My dad was the vigilant FBI agent; my mom the alcoholic artist. My mom loved my dad more than she should have. When my dad was supposed to return from the field, as he called it, my mom would make me dress up in a little suit with a little tie. She’d call me her little G-man. She would spend all day in the kitchen making baked ziti, a pork roast, fresh bread. Then once the table was set, we would sit on the couch waiting for my father to come through the door any minute.
“Baked ziti is your father’s favorite,” she would say. “Your father loves baked Ziti.”
“Yes, ma’am,” I’d say.
“Do you think he can smell it from where he is?”
“Yes, ma’am.”
“I think he can smell from where he is,” she’d say. “Your father loves baked ziti.”
That part always stayed the same. As time went on the rest of the responses grew as I did from, "I love ziti too, Mommy” to “Yes, ma’am. It’s my favorite too” to “When is dad getting home? I hate this tie.” To “Come on, Mom. Enough with the fricking ziti. Jesus Christ.”
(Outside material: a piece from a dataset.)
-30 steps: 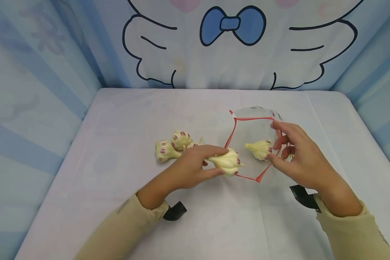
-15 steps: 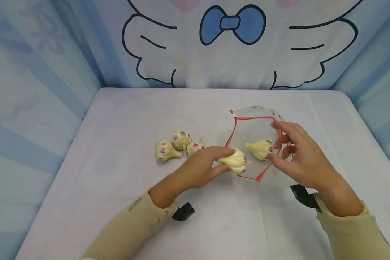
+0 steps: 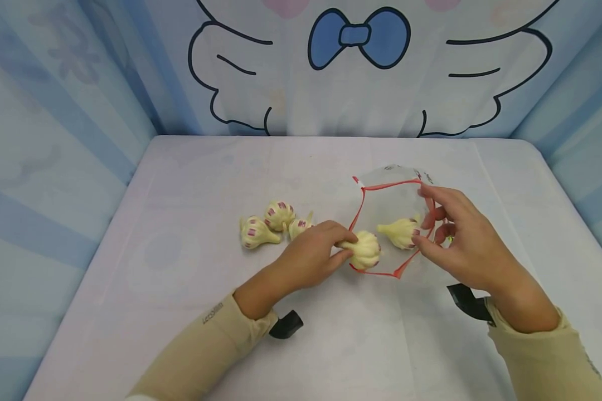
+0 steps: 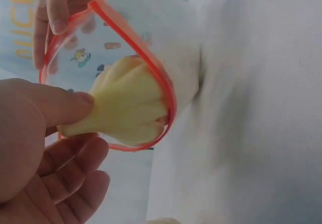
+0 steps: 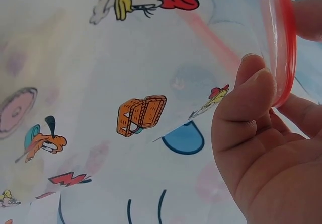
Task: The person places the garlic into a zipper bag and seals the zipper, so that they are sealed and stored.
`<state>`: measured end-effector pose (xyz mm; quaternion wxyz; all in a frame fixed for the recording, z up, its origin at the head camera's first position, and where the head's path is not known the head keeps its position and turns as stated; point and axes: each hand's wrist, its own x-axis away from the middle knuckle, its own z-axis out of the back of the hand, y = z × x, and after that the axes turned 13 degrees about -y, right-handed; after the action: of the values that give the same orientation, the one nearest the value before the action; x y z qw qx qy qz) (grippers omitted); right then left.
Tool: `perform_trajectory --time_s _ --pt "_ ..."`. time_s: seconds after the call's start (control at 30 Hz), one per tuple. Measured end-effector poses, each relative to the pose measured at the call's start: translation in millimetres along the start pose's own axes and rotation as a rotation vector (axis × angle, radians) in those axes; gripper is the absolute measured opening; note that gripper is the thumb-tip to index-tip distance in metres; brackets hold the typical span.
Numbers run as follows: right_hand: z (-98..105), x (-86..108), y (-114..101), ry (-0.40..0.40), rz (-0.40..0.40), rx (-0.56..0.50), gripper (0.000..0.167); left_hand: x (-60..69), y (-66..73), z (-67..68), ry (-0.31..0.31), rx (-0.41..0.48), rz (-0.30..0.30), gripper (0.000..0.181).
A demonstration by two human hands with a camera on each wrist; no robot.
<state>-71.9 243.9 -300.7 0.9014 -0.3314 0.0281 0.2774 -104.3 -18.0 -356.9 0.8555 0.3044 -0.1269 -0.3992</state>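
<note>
A clear plastic bag (image 5: 100,58) with a red rim and cartoon prints lies on its side, its mouth spread toward the left. My right hand (image 3: 464,239) pinches the red rim (image 5: 286,43) at the far side of the opening. A pale yellow garlic bulb (image 3: 365,250) with purple marks is at the mouth; my left hand (image 3: 311,255) pinches its stem between thumb and fingers. In the left wrist view, the bulb's round end is inside the red rim (image 4: 168,85). Another garlic bulb (image 3: 400,232) shows through the bag beside the right fingertips.
Several garlic bulbs lie in a group left of the bag, among them one bulb (image 3: 255,233) at the left and one (image 3: 279,215) behind it. A white cloth covers the table (image 3: 195,312). Printed curtains (image 3: 291,83) stand at the back and sides.
My left hand has moved right with the garlic bulb to the bag's mouth, and its grip now sits on the stem. The rim's upper left part has dipped slightly. The right hand stays in place.
</note>
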Motion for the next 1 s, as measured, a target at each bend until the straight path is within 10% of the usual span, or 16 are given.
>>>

It was in the days before cellular phones, so if there was a time he was delayed, it took a while for us to get the word. But we’d sit on the sofa, music on, TV off, waiting for Dad, glancing out the window from time to time. After an hour or two, I’d get restless and convince my mother to let me go outside and play. More often than not he’d be home by the next day or so, usually with some exciting reason why he was late.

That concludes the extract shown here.